Empirically, despite the appeal to some of a “big man” who supposedly gets things done despite (or perhaps because of) a lack of democratic niceties, the empirical evidence clearly shows that the better the democracy, at least in Africa, the better the economic growth and development record. The reasons for this performance premium relates, fundamentally, to the relatively open nature of democracy. Democracies are a more competitive testing ground for ideas and usually have more transparent and thus efficient systems of accountability. They also offer peaceful means to get rid of leaders when they (and their ideas) are tested and rejected by an electorate.

But entrenching democracy, rather than authoritarianism, requires supporting the systems and institutions that enable it, and calibrating aid accordingly.

Instead of giving more to those which are failing, the better the democratic performance, the better should be the donor rewards. The democrats should get the free trade deals and top-end educational exchanges, for example, while the authoritarians are relegated to food and humanitarian aid along with assistance as to how to run a free and fair election.

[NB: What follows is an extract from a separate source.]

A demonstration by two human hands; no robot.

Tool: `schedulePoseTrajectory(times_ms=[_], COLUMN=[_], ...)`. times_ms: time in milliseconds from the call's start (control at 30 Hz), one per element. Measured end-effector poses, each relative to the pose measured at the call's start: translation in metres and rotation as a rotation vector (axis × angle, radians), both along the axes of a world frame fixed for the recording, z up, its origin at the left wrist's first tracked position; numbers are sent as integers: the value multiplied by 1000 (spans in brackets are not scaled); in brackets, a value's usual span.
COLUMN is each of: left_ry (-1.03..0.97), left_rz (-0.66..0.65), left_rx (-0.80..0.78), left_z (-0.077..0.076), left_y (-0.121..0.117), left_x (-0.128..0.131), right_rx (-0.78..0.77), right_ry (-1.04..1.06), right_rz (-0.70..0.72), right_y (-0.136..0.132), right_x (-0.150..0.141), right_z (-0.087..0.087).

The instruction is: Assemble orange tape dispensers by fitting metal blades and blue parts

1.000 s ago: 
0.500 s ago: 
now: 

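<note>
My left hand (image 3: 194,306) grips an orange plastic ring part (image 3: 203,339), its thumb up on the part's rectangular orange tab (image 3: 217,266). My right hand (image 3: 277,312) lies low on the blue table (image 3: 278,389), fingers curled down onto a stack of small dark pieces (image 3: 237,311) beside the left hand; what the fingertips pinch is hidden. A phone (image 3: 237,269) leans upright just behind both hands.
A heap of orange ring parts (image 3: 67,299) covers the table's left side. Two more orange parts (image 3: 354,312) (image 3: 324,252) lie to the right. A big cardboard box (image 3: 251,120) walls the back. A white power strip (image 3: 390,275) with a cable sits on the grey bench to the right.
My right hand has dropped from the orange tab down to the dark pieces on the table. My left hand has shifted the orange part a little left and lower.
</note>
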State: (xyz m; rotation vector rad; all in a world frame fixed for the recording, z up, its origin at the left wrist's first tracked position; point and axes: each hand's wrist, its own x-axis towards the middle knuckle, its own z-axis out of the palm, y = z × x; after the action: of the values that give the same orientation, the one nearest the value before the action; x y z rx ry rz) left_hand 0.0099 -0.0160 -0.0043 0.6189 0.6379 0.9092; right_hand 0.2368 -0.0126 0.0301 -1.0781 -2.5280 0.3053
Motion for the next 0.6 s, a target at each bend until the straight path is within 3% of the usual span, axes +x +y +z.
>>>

Supporting democracy also demands shaking the Shibboleth that donors should not be involved in supporting political parties. To the contrary, they must openly be, not least since many already are, and since without money political competition is virtually guaranteed to be dominated by the incumbent. The use of transparent trust structures disbursing funding according to a pre-agreed formula is one way around this conundrum. Democracy also requires extensive donor support for local media, a critical governance tool, as South Africa showed again in the fight to unseat the Zuptas.

African governments will likely resist such support on the grounds that such “conditionality” smacks of neo-colonialism or sovereign interference. But African governments cannot claim such interference when they take aid.

Just as some African leaders such as Paul Kagame and Yoweri Museveni have leveraged considerable international appeal by presenting themselves as allies of the West, and poles of stability, why should democracies not benefit disproportionately?

For the donors, the rewards are, too, obvious. Not only would such an approach assist in institutionalising democratic governance, but it would reinforce a link with African citizenry over authoritarians and their international supporters. It would also successfully differentiate the necessary conditions of success from failure.

The greatest challenge facing donors in making such a step-change is courage. It is not always in institutional abundance. The failure of the donors to see Mali as it was, in 2012, rather than as the once poster-child of democratic transition, contributed to the catastrophe which followed. It is important to avoid heroes and darlings. That tendency usually always leads to subjective and highly personalised evaluation and inevitable disaster.

The starting, stopping and clear calibration of aid not only would send important signals, but can reinforce better practices and resect bad ones. Supporting democracy, and aligning aid to do so, is in everyone’s best interest. DM

Biti and Mills are co-authors of Democracy Works: Rewiring Politics to Africa’s Advantage (Picador, 2019).